Faced with increasing manpower shortages in its war industry, and the regime's reluctance to draft German women for ideological reasons, Nazi Germany early on resorted to the use of foreign labour. This search for manpower intensified in 1942, in the aftermath of the Germans' first major defeat in the Battle of Moscow, a fact highlighted by the appointment of Fritz Sauckel as General Plenipotentiary for Labour Deployment in May 1942. In the event, over 8.4 million labourers were forcibly recruited in occupied and allied countries, while over 4.5 million prisoners of war were likewise employed. Although Greece had been occupied by Germany and its Axis allies since April–May 1941, by late 1941, only 550 Greek workers were registered in German factories, compared to over 14,600 from Germany's ally Bulgaria, and 109,000 from conquered Yugoslavia.

Efforts to boost voluntary enlistment began in Greece in early 1942, in the German-occupied zone around Thessaloniki. Based on the high unemployment, the Germans hoped to enlist some 25,000 workers there, and a similar number in the Greek capital, Athens. Initial turnout was very low, forcing German authorities to resort to a combination of civil mobilization, threats that those who did not come forward voluntarily would be sent as auxiliaries to the Eastern Front, as well as an extensive press campaign highlighted the equal pay and insurance with the German workers, the much better food supply in Germany compared to Greece (which had just experienced a catastrophic famine), and the right of free transportation of families to Germany. Those who accepted were sent off with pomp in ceremonies highlighting their contribution to defending Europe from "Asiatic barbarism". Overall, these efforts were judged a failure: by the end of 1942, only 11,977 Greeks had moved to Germany, 20% of them women, intended to work as chambermaids or domestic assistants rather than in factories.

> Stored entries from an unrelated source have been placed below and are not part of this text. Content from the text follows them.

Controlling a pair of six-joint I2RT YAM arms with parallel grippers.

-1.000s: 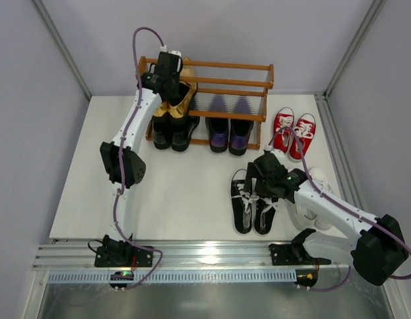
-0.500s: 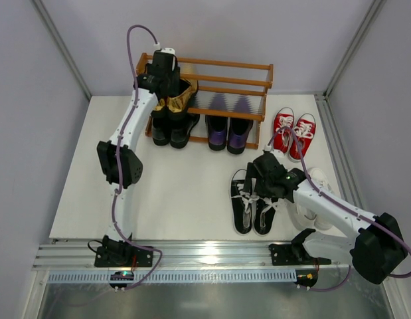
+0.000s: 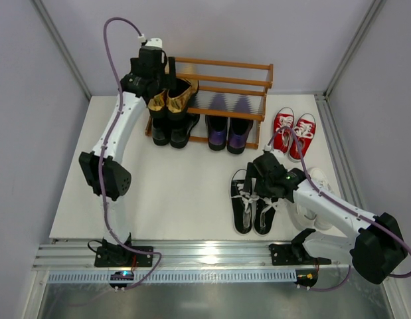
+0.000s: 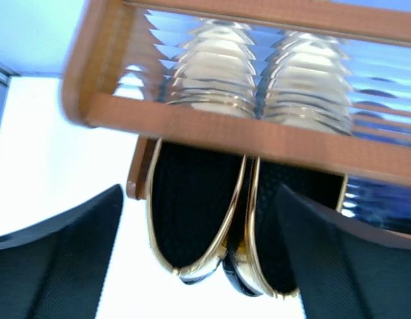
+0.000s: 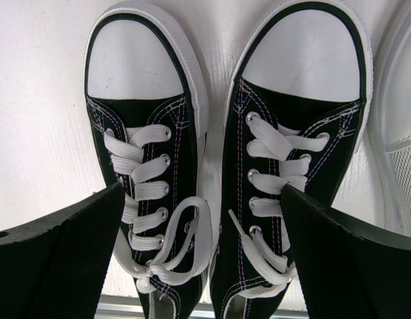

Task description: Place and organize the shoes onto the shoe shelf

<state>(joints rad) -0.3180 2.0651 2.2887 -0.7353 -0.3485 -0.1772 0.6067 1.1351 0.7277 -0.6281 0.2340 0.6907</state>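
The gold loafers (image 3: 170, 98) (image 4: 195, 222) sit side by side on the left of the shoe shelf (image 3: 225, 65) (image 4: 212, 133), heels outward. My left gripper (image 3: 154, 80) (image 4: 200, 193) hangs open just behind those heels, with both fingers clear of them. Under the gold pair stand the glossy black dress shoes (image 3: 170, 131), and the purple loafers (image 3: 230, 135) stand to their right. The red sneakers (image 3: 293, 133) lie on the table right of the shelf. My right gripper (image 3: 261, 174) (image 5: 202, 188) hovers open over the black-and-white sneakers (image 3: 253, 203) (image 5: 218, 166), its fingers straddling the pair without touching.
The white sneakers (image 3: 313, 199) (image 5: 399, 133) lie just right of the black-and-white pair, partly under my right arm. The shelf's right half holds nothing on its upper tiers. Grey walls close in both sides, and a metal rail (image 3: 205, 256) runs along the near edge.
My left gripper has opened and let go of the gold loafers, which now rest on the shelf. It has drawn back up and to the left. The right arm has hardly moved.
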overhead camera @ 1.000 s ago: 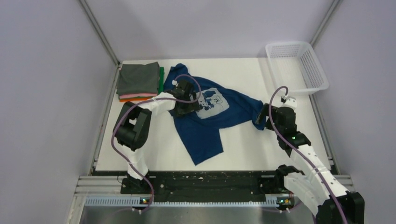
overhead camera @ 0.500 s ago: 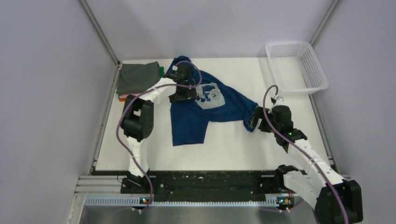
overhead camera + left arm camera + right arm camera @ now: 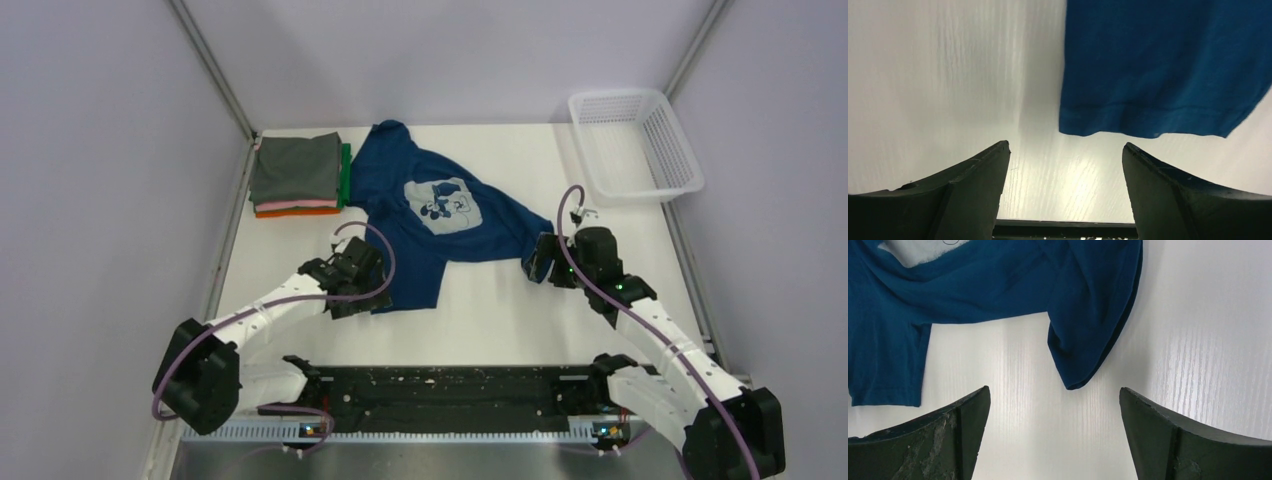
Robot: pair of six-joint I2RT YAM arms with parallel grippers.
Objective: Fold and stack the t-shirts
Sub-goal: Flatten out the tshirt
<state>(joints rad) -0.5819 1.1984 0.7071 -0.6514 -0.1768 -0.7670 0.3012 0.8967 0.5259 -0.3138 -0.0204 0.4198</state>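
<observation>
Navy t-shirt (image 3: 398, 178) | pale cartoon print (image 3: 440, 203) | too small to read

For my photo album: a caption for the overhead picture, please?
Both open, left tool and right tool flank a rumpled navy t-shirt; folded stack nearby.

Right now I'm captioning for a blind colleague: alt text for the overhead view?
A blue t-shirt lies rumpled on a table, the left gripper open by its near hem, the right gripper open by its right end. Folded shirts sit far left, a basket far right.
</observation>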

The failure was due to a combination of factors: on the one hand, the Greek bureaucracy was not eager to help the scheme, so that Sauckel had to send one of his own men to supervise the drive; while those who were summoned to be recruited usually refused to be sent to Germany. At the same time, the drive was hampered by the generally poor physical condition of prospective candidates due to the malnutrition and diseases ravaging the country as a result of the occupation, the fear of spreading infectious diseases to Germany, and the lack of adequate labour for German industrial interests in Greece itself. Even those Greeks who reached Germany quickly acquired a reputation as unmotivated, quarrelsome, and more trouble than they were worth.

==Protests==
Since early January 1943, rumours were circulating about the imposition of forced labour conscription in Greece. To calm such fears, the recently appointed prime minister of the collaborationist government, Konstantinos Logothetopoulos, issued an "unequivocal denial" on 12 January that such plans were being made. However, on 30 January 1943, the German commander-in-chief in the Balkans, Alexander Löhr, issued a decree ordering the obligatory registration of all Greek males aged 16 to 45 for labour "away from their permanent place of domicile...in communal groups in camps, if necessary". While the decree was not published until 23 February, rumours of it continued to gain intensity. The decree did not explicitly stipulate work outside Greece, this was widely assumed—at this stage likely incorrectly—by the Greek population to be the case, leading to the outbreak of unrest, especially in the capital, Athens.

On 7 February, the funeral of a student killed in a demonstration in December became the occasion for a gathering of 500 students. Further protests followed, with an alarming participation of civil servants: on 9 February, civil servants gathered to protest outside the building where the collaborationist government was meeting, and strikes were declared in the Bank of Greece, the Municipality of Athens, the Ministry of Finance, private banks, the post, and public transport. The demonstration movement gained momentum, reaching a peak in late February. After municipal employees went on strike on 22 February, and with an even larger demonstration planned for the 24th, on 23 February Logothetopoulos tried to intimidate public employees by threatening that anyone who would participate in demonstrations would be tried not by a Greek court, but a German military tribunal. This had little effect: on 24 February, a massive crowd of students, civil servants and workers protested in central Athens, while staff at several hospitals went on strike to protest the food supply situation. The protesters converged on the Old Royal Palace, where Logothetopoulos had his office. The size of the demonstration caught authorities clearly off guard, as protesters managed to enter the building and even reach Logothetopoulos' office, leading to the police opening fire on them, killing a disabled veteran of the Greco-Italian War. The bulk of the demonstrators moved on the Ministry of Labour, which was guarded by Italian Carabinieri. The Italians opened fire on the crowd, but could not prevent demonstrators from entering the building and setting its first two floors on fire, along with the records that would have been useful to the civil mobilization. The clashes left three dead and 40 wounded protesters; the death of a university student of his wounds prompted demands that lessons be suspended.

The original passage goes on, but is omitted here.